• [RECORDED INFORMATION]
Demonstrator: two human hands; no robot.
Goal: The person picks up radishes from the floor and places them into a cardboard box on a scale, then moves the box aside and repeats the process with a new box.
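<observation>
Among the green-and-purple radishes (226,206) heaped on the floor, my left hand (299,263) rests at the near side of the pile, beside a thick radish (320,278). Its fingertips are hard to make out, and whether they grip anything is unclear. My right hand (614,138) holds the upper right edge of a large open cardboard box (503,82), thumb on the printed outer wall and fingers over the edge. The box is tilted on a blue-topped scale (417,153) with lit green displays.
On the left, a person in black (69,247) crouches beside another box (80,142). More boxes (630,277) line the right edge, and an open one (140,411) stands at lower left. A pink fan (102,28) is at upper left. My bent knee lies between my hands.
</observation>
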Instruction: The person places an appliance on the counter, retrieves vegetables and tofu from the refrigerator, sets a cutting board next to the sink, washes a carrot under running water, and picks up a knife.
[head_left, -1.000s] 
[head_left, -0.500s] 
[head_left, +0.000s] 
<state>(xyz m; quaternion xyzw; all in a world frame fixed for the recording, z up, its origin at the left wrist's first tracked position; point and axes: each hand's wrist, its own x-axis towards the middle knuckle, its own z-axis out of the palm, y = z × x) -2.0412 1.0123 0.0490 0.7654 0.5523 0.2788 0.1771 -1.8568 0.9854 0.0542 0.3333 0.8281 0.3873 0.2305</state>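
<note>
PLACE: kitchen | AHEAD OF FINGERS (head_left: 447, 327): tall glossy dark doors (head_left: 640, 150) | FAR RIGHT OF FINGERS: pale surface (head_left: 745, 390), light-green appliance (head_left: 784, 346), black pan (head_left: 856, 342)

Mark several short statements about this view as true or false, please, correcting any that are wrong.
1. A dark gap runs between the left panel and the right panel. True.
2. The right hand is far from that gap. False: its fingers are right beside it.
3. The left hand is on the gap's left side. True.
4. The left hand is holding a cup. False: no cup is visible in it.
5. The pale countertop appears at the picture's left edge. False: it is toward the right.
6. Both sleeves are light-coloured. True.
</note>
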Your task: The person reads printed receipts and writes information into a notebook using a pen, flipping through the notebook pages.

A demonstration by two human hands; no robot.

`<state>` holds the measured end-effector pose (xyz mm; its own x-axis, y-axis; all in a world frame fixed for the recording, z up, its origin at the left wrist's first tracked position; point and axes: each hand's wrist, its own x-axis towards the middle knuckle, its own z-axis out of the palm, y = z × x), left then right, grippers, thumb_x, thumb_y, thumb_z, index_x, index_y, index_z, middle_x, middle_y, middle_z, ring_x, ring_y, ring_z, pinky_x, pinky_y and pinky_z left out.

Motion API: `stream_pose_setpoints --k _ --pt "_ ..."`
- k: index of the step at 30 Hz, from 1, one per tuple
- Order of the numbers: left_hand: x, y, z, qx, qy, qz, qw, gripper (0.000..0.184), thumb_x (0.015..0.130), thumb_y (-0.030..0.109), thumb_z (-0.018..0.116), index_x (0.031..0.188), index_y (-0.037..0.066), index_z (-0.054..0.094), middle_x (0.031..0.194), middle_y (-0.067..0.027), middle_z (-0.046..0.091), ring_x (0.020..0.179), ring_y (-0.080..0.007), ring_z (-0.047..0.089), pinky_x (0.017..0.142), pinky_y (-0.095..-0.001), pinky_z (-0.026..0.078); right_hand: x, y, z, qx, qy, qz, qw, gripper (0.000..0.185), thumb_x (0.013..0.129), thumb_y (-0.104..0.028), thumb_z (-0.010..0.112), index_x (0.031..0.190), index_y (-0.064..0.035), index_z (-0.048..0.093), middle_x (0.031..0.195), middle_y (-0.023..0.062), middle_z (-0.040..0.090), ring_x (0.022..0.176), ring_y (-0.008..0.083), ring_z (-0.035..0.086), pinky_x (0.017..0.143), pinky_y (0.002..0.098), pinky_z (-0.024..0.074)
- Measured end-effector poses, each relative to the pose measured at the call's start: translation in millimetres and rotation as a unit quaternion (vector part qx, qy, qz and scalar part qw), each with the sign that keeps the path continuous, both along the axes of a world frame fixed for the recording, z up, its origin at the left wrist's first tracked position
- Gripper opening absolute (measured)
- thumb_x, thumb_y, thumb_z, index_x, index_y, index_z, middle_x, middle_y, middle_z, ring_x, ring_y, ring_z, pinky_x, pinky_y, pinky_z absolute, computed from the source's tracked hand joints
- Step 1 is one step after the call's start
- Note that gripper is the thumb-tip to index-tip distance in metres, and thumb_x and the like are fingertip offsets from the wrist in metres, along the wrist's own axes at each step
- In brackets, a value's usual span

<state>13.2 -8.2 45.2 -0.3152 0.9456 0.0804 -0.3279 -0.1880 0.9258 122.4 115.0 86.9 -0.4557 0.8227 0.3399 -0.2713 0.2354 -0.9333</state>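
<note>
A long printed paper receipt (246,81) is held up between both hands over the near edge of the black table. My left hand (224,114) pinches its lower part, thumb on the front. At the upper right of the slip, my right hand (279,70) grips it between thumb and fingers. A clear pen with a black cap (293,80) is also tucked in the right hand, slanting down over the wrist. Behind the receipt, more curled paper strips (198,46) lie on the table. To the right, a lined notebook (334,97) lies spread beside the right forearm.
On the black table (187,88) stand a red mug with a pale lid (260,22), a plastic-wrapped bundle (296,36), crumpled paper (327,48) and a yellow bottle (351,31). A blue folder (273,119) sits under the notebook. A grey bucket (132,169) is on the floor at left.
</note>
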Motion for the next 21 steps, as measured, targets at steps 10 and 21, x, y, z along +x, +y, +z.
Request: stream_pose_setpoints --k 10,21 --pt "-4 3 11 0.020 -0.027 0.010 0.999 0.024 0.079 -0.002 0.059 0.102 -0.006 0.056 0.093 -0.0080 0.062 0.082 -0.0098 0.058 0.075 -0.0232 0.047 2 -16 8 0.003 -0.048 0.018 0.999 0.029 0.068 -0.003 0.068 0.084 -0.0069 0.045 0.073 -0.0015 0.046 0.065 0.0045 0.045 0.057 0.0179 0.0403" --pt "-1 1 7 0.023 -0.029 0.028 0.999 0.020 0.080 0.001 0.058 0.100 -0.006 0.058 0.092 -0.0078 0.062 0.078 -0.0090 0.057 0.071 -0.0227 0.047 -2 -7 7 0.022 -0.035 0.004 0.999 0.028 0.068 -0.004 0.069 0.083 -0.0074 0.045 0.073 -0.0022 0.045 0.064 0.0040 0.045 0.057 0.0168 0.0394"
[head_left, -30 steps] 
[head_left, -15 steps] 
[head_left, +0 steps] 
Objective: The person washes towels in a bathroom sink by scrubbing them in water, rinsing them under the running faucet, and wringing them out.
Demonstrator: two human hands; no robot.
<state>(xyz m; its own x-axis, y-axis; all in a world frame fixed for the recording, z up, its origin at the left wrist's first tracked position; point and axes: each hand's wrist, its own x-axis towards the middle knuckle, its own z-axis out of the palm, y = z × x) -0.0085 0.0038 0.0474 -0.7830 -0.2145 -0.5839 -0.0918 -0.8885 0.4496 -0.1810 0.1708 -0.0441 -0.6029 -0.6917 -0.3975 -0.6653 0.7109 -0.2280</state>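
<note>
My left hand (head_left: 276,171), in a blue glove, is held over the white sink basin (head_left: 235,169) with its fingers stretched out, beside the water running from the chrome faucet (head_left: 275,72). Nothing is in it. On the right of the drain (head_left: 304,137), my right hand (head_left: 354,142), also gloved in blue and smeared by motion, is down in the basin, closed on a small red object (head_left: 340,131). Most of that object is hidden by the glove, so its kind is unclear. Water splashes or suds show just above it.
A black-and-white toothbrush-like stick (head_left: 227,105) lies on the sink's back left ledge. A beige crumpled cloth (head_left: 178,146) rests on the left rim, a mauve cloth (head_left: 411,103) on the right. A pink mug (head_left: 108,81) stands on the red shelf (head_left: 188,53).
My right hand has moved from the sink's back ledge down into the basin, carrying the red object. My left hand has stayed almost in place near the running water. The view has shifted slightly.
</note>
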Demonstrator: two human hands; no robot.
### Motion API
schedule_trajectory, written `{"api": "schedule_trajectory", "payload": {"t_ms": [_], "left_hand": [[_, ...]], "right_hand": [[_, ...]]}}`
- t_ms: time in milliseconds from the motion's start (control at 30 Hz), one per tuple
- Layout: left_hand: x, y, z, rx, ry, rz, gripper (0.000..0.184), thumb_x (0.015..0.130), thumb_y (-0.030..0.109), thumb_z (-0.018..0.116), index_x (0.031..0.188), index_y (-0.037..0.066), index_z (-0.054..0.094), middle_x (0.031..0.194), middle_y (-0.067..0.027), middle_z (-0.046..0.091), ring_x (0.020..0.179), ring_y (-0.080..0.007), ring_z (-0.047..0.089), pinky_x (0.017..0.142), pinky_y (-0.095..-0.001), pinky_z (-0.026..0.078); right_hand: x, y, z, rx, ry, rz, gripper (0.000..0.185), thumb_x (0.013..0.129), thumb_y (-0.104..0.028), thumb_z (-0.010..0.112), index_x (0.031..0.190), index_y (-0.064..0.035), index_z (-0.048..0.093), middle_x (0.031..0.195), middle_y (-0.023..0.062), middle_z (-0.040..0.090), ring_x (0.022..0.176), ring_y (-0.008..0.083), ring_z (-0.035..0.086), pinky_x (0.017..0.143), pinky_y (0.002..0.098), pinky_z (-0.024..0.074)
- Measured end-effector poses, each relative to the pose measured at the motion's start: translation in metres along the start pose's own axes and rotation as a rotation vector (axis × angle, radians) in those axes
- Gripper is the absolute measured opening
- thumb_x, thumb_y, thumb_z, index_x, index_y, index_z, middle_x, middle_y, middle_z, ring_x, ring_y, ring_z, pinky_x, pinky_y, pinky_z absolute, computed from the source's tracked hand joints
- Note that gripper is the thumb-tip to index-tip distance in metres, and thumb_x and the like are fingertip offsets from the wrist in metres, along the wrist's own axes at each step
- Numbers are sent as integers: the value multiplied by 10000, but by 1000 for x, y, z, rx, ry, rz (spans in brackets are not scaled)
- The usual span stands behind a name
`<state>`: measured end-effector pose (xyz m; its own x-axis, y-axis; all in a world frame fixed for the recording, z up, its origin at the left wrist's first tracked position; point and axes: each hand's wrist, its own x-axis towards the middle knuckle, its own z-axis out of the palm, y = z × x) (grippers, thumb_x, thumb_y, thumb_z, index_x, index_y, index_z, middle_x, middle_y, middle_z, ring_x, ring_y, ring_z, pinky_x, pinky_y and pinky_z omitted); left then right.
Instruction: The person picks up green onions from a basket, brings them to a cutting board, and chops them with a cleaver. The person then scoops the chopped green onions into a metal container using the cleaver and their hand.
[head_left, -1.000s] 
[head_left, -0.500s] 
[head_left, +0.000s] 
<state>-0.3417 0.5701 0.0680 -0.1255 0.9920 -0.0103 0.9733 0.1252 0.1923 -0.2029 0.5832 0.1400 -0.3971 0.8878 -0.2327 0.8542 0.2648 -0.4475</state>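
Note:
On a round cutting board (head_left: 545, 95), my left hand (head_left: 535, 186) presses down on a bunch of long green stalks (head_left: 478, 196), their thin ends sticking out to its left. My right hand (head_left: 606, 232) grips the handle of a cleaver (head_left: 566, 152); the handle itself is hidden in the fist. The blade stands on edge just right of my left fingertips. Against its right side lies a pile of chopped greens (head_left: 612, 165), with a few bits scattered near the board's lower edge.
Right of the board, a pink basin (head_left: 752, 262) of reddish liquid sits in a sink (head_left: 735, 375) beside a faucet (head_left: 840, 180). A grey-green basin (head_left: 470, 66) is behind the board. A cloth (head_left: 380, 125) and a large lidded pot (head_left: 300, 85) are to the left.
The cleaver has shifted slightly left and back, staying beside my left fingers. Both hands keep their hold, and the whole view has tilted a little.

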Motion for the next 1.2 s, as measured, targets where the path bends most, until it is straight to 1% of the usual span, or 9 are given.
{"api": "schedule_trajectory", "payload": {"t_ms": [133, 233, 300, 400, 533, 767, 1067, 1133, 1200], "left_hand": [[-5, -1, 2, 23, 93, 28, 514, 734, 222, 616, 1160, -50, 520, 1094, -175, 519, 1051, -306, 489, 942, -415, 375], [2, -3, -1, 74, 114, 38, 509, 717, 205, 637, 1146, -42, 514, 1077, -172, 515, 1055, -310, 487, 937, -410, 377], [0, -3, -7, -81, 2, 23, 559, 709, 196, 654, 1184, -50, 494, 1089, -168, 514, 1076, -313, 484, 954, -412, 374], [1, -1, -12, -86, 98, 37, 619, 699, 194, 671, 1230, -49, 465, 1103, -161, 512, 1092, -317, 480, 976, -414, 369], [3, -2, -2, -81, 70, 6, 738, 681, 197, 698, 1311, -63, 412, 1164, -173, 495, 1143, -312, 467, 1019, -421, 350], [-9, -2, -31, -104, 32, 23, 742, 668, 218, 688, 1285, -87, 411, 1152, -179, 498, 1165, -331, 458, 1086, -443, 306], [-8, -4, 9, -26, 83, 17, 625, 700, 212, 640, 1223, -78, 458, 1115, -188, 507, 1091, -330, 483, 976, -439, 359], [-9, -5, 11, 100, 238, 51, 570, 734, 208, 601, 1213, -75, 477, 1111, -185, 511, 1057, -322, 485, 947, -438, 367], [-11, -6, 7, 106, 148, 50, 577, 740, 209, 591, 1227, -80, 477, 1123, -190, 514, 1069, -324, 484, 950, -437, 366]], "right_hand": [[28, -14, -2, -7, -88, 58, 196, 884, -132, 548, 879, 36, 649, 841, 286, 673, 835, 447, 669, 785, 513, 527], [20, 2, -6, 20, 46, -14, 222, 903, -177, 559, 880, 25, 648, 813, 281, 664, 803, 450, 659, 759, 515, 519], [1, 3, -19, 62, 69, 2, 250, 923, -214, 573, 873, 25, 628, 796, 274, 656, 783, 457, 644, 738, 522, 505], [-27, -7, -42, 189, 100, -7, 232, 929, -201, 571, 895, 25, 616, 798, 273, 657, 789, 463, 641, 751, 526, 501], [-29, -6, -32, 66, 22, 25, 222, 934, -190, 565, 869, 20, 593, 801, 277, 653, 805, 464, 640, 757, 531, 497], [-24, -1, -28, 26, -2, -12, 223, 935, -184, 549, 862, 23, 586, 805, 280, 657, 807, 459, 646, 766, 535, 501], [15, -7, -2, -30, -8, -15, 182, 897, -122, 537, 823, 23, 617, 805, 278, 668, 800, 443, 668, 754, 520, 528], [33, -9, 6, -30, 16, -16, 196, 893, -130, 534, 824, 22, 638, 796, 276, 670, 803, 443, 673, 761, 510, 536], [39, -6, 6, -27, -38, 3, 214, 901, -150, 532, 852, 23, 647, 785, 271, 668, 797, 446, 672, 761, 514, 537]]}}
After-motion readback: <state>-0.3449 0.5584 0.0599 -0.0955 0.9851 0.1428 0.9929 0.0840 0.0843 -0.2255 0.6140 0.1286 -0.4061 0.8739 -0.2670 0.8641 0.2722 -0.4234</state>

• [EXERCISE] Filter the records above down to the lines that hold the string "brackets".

• [SOLUTION FOR THIS EXERCISE]
- In brackets, a value's usual span
- Numbers are sent as integers: the value multiplied by 10000, but by 1000 for x, y, z, rx, ry, rz (spans in brackets are not scaled)

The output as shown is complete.